▶ [Directions for this task]: Before you return the lines below, strip out any images and keep every word as written.

▶ [Provided material]:
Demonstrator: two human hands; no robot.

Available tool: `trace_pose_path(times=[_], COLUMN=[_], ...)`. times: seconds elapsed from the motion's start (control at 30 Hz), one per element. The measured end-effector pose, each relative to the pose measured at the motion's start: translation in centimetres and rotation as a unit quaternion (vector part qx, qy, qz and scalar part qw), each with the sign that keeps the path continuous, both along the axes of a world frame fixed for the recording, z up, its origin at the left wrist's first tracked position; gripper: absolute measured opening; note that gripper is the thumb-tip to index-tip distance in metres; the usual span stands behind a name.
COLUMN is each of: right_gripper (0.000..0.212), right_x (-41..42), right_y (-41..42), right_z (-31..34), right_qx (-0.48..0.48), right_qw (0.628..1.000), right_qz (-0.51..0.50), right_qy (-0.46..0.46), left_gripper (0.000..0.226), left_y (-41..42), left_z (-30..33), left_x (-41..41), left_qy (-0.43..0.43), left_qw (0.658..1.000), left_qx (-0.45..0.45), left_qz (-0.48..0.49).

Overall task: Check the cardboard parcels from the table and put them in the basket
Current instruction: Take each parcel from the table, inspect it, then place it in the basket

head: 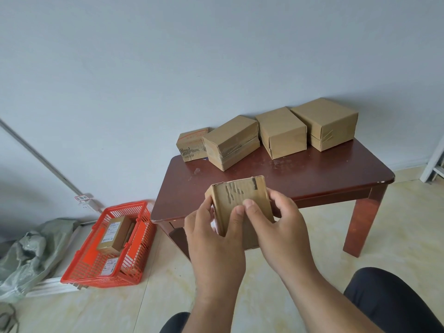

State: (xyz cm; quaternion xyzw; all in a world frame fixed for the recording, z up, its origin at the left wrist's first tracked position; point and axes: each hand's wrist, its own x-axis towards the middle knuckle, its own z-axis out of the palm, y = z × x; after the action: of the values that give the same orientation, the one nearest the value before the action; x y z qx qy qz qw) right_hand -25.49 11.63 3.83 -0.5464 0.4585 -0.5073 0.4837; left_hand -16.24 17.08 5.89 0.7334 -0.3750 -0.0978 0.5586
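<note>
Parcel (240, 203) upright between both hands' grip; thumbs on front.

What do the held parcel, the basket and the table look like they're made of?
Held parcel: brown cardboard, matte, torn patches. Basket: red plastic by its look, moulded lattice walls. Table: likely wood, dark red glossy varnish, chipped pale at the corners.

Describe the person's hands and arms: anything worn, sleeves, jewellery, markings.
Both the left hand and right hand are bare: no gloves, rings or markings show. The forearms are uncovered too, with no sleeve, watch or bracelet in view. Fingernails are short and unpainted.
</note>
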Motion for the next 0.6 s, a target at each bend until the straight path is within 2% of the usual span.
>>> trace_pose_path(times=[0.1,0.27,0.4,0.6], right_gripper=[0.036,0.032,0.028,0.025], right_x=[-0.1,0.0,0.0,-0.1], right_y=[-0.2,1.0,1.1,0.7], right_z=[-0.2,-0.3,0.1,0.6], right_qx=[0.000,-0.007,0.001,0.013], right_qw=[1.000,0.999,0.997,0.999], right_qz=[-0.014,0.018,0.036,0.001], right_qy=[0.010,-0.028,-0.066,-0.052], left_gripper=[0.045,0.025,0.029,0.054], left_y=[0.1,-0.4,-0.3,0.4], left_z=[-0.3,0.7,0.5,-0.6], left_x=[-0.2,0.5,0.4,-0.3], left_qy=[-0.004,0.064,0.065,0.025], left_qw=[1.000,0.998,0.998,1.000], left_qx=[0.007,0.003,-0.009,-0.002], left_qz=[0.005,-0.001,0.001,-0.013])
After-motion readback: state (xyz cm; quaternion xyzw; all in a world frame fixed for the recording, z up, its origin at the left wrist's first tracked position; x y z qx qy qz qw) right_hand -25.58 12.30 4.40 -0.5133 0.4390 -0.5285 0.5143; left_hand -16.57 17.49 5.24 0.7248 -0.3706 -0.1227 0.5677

▶ [Written response]:
Demonstrator: two human hands; no robot.

Available tool: `trace_pose_path(times=[_], COLUMN=[_], ...)`. times: seconds elapsed from the motion's start (control at 30 Hz), one per element. The measured end-effector pose, each relative to the pose measured at the motion's start: translation in centimetres and rotation as a unit quaternion (vector part qx, qy, qz and scalar part qw), each with the sign that keeps the path continuous, both along the axes of a world frame fixed for the recording, z up, its origin at the left wrist's first tracked position; gripper: absolute measured opening; note that gripper is the thumb-tip to index-tip distance in metres; the usual span stands behind a name.
COLUMN is each of: right_gripper (0.000..0.212), right_x (-41..42), right_y (-41..42), right_z (-31..34), right_qx (-0.48..0.48), right_qw (0.628..1.000), right_qz (-0.51..0.50), right_qy (-0.46..0.46), left_gripper (0.000..0.226), left_y (-41..42), left_z (-30..33), left_x (-41..41), left_qy (-0.43..0.43), left_qw (0.658..1.000), left_qx (-0.45..0.45), left_qz (-0.48..0.49).

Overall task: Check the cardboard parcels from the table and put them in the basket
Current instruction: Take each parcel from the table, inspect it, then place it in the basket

head: 

State: (xyz cm; quaternion xyzw; all in a world frame fixed for the recording, z up, its origin at the left wrist's first tracked position; point and axes: each hand's wrist, its own x-axis towards the middle knuckle, its own z-axis out of the palm, y = z × x; after the action: of the values that give the same orientation, the one nearest the value before the action; x y z qx qy qz qw) right_hand -25.49 11.63 3.83 -0.5464 0.4585 -0.5073 0.4837; left_hand -16.24 17.08 5.89 0.7334 -0.3750 -0.0978 0.5586
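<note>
Parcel (240, 203) upright between both hands' grip; thumbs on front.

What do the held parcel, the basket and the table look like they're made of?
Held parcel: brown cardboard, matte, torn patches. Basket: red plastic by its look, moulded lattice walls. Table: likely wood, dark red glossy varnish, chipped pale at the corners.

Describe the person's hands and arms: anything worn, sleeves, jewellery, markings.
Both the left hand and right hand are bare: no gloves, rings or markings show. The forearms are uncovered too, with no sleeve, watch or bracelet in view. Fingernails are short and unpainted.
</note>
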Motion for the next 0.6 s, a target at each bend until the straight path is within 2% of the usual span.
>>> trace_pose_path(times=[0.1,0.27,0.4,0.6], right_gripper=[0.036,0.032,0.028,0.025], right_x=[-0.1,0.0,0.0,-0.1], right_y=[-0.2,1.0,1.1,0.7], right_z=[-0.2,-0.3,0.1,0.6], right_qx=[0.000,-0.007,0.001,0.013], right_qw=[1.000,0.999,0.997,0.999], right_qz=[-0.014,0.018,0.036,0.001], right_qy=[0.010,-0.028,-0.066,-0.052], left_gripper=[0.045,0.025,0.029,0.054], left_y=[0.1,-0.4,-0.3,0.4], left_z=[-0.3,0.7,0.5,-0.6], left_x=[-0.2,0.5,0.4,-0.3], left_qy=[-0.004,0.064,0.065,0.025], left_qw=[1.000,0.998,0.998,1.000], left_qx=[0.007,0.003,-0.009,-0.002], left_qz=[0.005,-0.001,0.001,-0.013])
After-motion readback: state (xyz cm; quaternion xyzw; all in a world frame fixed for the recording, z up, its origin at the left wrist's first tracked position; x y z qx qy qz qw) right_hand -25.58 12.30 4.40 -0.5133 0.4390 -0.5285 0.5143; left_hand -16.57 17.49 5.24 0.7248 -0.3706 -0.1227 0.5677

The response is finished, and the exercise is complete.